■ **Prompt**: Where in the material does the word "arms" appear? Copy each line that has it.

[Start of section]

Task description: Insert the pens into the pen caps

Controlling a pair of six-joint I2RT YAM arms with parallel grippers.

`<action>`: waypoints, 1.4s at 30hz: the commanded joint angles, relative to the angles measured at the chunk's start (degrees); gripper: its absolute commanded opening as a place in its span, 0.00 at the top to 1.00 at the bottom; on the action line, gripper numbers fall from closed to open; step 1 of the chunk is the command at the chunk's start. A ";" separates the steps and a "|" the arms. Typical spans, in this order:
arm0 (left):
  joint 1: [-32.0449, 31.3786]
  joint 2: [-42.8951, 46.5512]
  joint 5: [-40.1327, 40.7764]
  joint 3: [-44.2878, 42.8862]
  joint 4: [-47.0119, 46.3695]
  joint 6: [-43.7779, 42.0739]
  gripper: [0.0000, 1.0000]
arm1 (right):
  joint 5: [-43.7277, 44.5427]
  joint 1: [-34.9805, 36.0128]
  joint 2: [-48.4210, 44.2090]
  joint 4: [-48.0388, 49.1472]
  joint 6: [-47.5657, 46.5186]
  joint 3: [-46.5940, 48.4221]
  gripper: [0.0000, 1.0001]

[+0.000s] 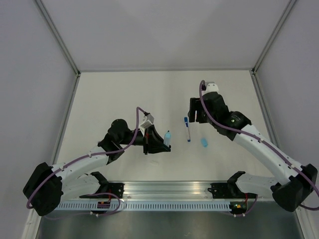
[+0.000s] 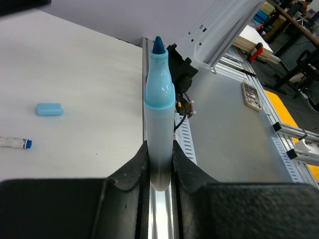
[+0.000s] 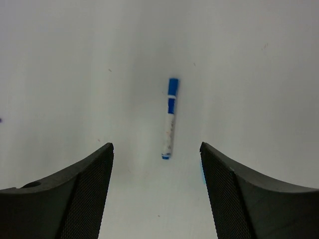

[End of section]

■ **Exercise output**:
Controlling a pair of six-joint I2RT YAM arms with parallel grippers.
`<action>`: waypoints, 1.4s at 30hz: the commanded joint angles, relative to the angles measured at the chunk's start (degrees); gripper: its absolute commanded opening as a place in its span, 0.00 at the top to 1.00 at the bottom; on the action line, gripper numbers fall from closed to open; step 1 of the chunk is the command at the chunk's start. A ";" separates the steps and a "|" the arms. Typical spans, in this order:

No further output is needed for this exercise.